Nevertheless, the significance of pre-existing host immune response and outcome in patients treated with a small-molecule inhibitor such as lapatinib is less known. Moreover, there is currently no specific predictive immune biomarker to determine the benefit of the combination of trastuzumab and lapatinib over single-agent trastuzumab to date. In the previous neoadjuvant trastuzumab and lapatinib trials, several studies demonstrated that enrichment of immune-related gene signatures was associated with increased pCR. These clinical trials include CALGB 4060115, CherLOB16, GeparSixto17 and NeoALTTO18 trials. However, these immune-related gene signatures are associated with increased pCR as a whole rather than in a specific treatment arm. In another publication by Fumagalli et al.18 from the NeoALTTO Trial, ERBB2, PAM50 HER2-high subtype, ESR1, and Genomic Grade Index were significantly associated with increased pCR. In addition, two immune gene signatures were significantly associated with higher pCR but only in the combination arm. However, this significant interaction test was only observed when comparing between the combination arm and combined trastuzumab and lapatinib arms, but was no longer significant when compared with the single-agent trastuzumab arm. Nevertheless, the loss of significance may be due to the smaller sample size when treatment arms were separated.

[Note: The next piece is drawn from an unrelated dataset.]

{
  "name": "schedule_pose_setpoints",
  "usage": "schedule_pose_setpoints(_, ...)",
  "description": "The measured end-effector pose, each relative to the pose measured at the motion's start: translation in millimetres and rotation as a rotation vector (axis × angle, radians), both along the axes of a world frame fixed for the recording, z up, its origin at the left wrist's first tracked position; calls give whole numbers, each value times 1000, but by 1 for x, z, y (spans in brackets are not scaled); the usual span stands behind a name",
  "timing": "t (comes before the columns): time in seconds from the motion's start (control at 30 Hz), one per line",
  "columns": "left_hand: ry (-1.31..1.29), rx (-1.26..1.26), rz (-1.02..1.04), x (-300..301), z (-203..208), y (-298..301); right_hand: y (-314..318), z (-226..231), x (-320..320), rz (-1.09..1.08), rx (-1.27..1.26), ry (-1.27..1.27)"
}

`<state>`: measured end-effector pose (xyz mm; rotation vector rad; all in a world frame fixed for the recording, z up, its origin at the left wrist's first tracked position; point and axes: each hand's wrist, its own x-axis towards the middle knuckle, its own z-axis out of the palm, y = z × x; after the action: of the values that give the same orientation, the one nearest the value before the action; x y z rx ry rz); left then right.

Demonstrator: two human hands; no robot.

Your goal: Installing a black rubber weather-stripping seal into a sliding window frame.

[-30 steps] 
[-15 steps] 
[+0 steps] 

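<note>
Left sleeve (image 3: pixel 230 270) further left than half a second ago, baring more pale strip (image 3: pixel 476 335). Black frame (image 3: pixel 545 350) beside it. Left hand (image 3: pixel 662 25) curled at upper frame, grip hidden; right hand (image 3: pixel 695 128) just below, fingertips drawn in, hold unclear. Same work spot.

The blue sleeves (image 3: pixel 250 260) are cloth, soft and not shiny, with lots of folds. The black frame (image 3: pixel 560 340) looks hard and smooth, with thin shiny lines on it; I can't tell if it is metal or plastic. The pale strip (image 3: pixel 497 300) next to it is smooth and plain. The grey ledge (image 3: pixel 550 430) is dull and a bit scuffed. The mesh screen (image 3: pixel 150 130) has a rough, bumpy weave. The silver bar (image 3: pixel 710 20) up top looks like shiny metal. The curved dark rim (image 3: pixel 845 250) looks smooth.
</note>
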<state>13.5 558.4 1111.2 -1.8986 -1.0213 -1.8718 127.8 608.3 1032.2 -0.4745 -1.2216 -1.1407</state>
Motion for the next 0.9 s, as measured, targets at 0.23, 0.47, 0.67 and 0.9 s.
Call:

In our study, enrichment of AIS in the NeoALTTO trial was associated with higher pCR when all treatment arms were combined. Consistent with our previous findings from the N9831 trial, AIS-high patients had improved outcomes and higher pCR with single-agent trastuzumab. The pCR rate in this group of patients was 48% compared with 8% in AIS-low patients who received trastuzumab (OR 9.12, 95% CI 2.25–54.42, p = 0.0004). More importantly, AIS-low patients appeared to have improved outcomes when trastuzumab was given in combination with lapatinib. In this group of patients, the pCR rate was 8% with single-agent trastuzumab, but increased to 52% with an addition of lapatinib (OR 13.0, 95% CI 3.4–75.4, p < 0.0001). Therefore, AIS appeared to provide not only prognostic value for HER2-positive breast cancer patients receiving trastuzumab-based therapy, but also provided predictive value for dual anti-HER2 therapy with a small-molecule inhibitor like lapatinib. Given that the AIS-low phenotype is associated with younger age, larger tumor size, and ER-positive disease, these groups of patients may benefit from dual anti-HER2 therapy with a small-molecule inhibitor. Besides lapatinib, there are two additional small-molecule inhibitors approved for HER2-positive breast cancer, namely neratinib and tucatinib. Among these three small-molecule inhibitors, neratinib is currently the only agent approved in patients with early-stage HER2-positive breast cancer after completion of trastuzumab-based adjuvant chemotherapy. The approval was based on the ExteNET trial19,20, which was a randomized multicenter phase-III trial of neratinib vs. placebo after completing a year of maintenance trastuzumab. Consistent with our findings, subset analysis in the ExteNET trial demonstrated more pronounced benefit of neratinib in the hormone-receptor-positive subgroup (HR 0.51, 95% CI 0.33–0.77) compared with the hormone-receptor-negative subgroup (HR 0.93, 95% CI 0.60–1.43)19. However, given the difference in the methods to determine gene expression with N9831 using NanoString and NeoALTTO using RNA-seq, it is not possible to identify an appropriate cutoff for AIS in our current study. Therefore, additional studies will be needed to define clinically applicable cutoff points for future clinical use.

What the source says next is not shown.